Problem Statement
Determine the length of the back water curve caused by an afflux of 1.5 m in a rectangular channel of width 50 m and depth 2.0 m. The slope of the bed is given as 1 in 2000. Take Manning's, N = 0.03.
Given Data & Constants
- Channel width, \(B = 50 \, \text{m}\)
- Normal depth, \(d_n = 2.0 \, \text{m}\)
- Afflux = 1.5 m
- Maximum depth at obstruction, \(d_{max} = 2.0 + 1.5 = 3.5 \, \text{m}\)
- Bed slope, \(S_0 = 1 \text{ in } 2000 = 0.0005\)
- Manning's roughness coefficient, \(N = 0.03\)

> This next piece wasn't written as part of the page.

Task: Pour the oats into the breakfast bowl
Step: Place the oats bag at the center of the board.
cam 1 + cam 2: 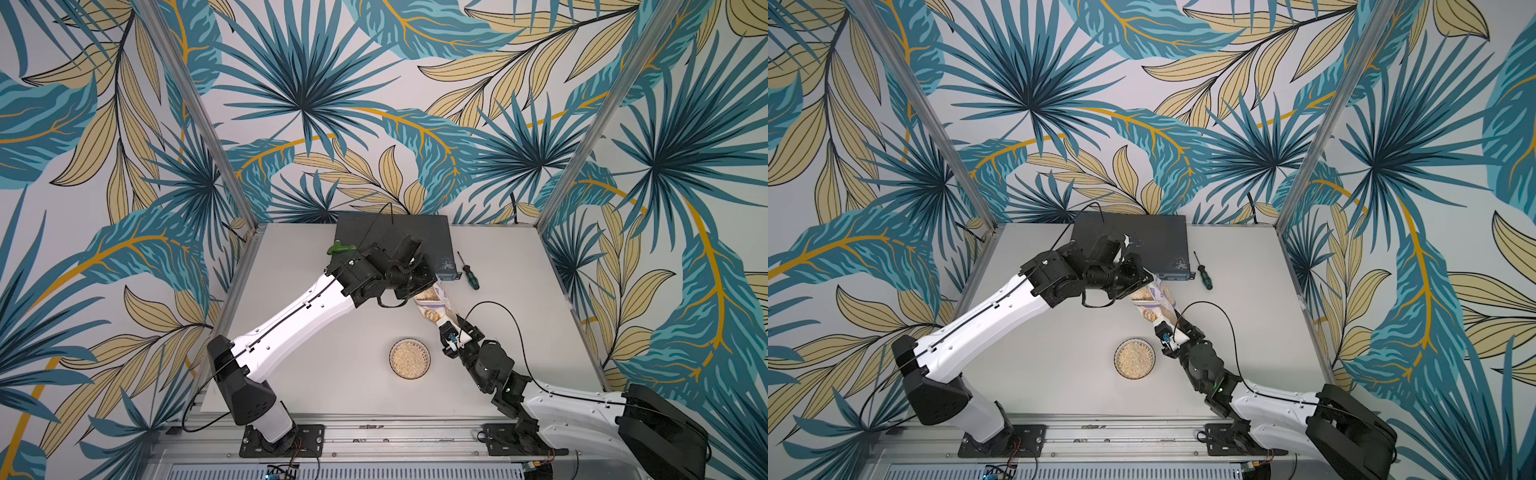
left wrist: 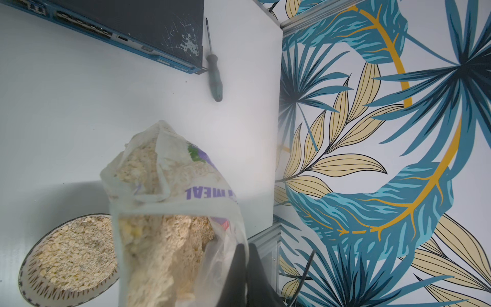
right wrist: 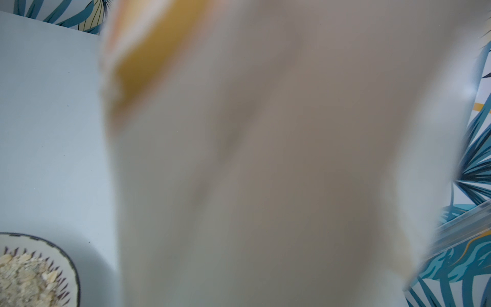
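The oats pouch (image 1: 432, 305) hangs slanted above the tabletop (image 1: 316, 374), near the front corner of the dark flat box (image 1: 399, 232). The left claw (image 2: 245, 256) is pressed together on its clear edge, and the right claw (image 1: 455, 332) pinches its white end. The breakfast bowl (image 1: 391, 360) stands nearby, filled with flakes. A screwdriver (image 1: 471, 280) lies beside the box.

There was one oat pouch (image 1: 432, 305), one patterned bowl (image 1: 391, 358), one green-handled screwdriver (image 1: 471, 277) and one dark network switch (image 1: 395, 232), all counted in both top views. One small green piece (image 1: 340, 248) showed in a top view only. Two robot arms reached over the single table (image 1: 311, 374): one left arm (image 1: 291, 316) and one right arm (image 1: 561, 411).
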Robot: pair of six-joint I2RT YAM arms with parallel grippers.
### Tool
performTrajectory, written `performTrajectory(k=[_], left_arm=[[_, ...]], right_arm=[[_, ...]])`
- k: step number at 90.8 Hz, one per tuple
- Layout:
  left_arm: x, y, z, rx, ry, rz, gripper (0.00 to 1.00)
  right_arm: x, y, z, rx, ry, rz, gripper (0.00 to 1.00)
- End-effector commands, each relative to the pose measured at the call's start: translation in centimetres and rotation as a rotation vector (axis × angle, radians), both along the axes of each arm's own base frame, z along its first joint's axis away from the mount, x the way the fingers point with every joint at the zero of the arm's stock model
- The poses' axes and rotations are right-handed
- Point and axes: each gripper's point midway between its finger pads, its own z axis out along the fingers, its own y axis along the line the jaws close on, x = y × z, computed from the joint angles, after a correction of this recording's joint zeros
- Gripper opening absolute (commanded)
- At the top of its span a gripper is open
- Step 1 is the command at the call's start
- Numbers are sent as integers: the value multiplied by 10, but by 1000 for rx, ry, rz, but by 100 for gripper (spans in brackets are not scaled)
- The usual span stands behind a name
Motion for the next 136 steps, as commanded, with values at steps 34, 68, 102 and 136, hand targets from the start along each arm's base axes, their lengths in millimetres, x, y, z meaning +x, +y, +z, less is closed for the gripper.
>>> performTrajectory(k=[34, 68, 102, 136], left_arm=[[56, -16, -18, 86, -33, 53, 0], [64, -28, -50, 141, 23, 28, 0], [62, -30, -71, 172, 65, 18, 0], [64, -36, -77, 157, 83, 22, 0]], right_arm=[[32, -19, -1, 400, 77, -43, 0], [36, -25, -44, 444, 202, -34, 4], [25, -27, -58, 403, 301, -25, 56], [19, -32, -63, 444, 398, -54, 76]])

- Acceleration due to gravity, \(g = 9.81 \, \text{m/s}^2\)
Solution
1. Calculate the Discharge (Q)
First, we find the discharge under normal flow conditions using Manning's formula.
$$ A_n = B \times d_n = 50 \times 2 = 100 \, \text{m}^2 $$
$$ P_n = B + 2d_n = 50 + 2(2) = 54 \, \text{m} $$
$$ m_n = \frac{A_n}{P_n} = \frac{100}{54} \approx 1.852 \, \text{m} $$
$$ Q = A_n \times \frac{1}{N} m_n^{2/3} S_0^{1/2} = 100 \times \frac{1}{0.03} (1.852)^{2/3} (0.0005)^{1/2} \approx 112.1 \, \text{m}^3/\text{s} $$
2. Apply the Direct Step Method
We divide the backwater curve into segments and calculate the length of each. The total length is the sum of these segments. Let's use three steps for better accuracy.
| Depth (d) [m] | Area (A) [m²] | Hyd. Radius (m) [m] | Velocity (V) [m/s] | Spec. Energy (E) [m] | Friction Slope (S_f) |
|---|---|---|---|---|---|
| 3.50 | 175.0 | 3.070 | 0.641 | 3.521 | 0.000083 |
| 3.00 | 150.0 | 2.679 | 0.747 | 3.028 | 0.000135 |
| 2.50 | 125.0 | 2.273 | 0.897 | 2.541 | 0.000236 |
| 2.00 | 100.0 | 1.852 | 1.121 | 2.064 | 0.000500 |
Step 1: Length from d=3.5 m to d=3.0 m
$$ \Delta E_1 = 3.028 - 3.521 = -0.493 \, \text{m} $$
$$ S_{f,avg1} = \frac{0.000083 + 0.000135}{2} = 0.000109 $$
$$ \Delta x_1 = \frac{\Delta E_1}{S_0 - S_{f,avg1}} = \frac{-0.493}{0.0005 - 0.000109} = \frac{-0.493}{0.000391} \approx -1260.9 \, \text{m} $$
Step 2: Length from d=3.0 m to d=2.5 m
$$ \Delta E_2 = 2.541 - 3.028 = -0.487 \, \text{m} $$
$$ S_{f,avg2} = \frac{0.000135 + 0.000236}{2} = 0.0001855 $$
$$ \Delta x_2 = \frac{\Delta E_2}{S_0 - S_{f,avg2}} = \frac{-0.487}{0.0005 - 0.0001855} = \frac{-0.487}{0.0003145} \approx -1548.5 \, \text{m} $$
Step 3: Length from d=2.5 m to d=2.0 m
$$ \Delta E_3 = 2.064 - 2.541 = -0.477 \, \text{m} $$
$$ S_{f,avg3} = \frac{0.000236 + 0.000500}{2} = 0.000368 $$
$$ \Delta x_3 = \frac{\Delta E_3}{S_0 - S_{f,avg3}} = \frac{-0.477}{0.0005 - 0.000368} = \frac{-0.477}{0.000132} \approx -3613.6 \, \text{m} $$
3. Total Length of Backwater Curve
$$ L = |\Delta x_1| + |\Delta x_2| + |\Delta x_3| = 1260.9 + 1548.5 + 3613.6 = 6423 \, \text{m} $$
Final Result:
The total length of the back water curve is approximately 6423 m or 6.42 km.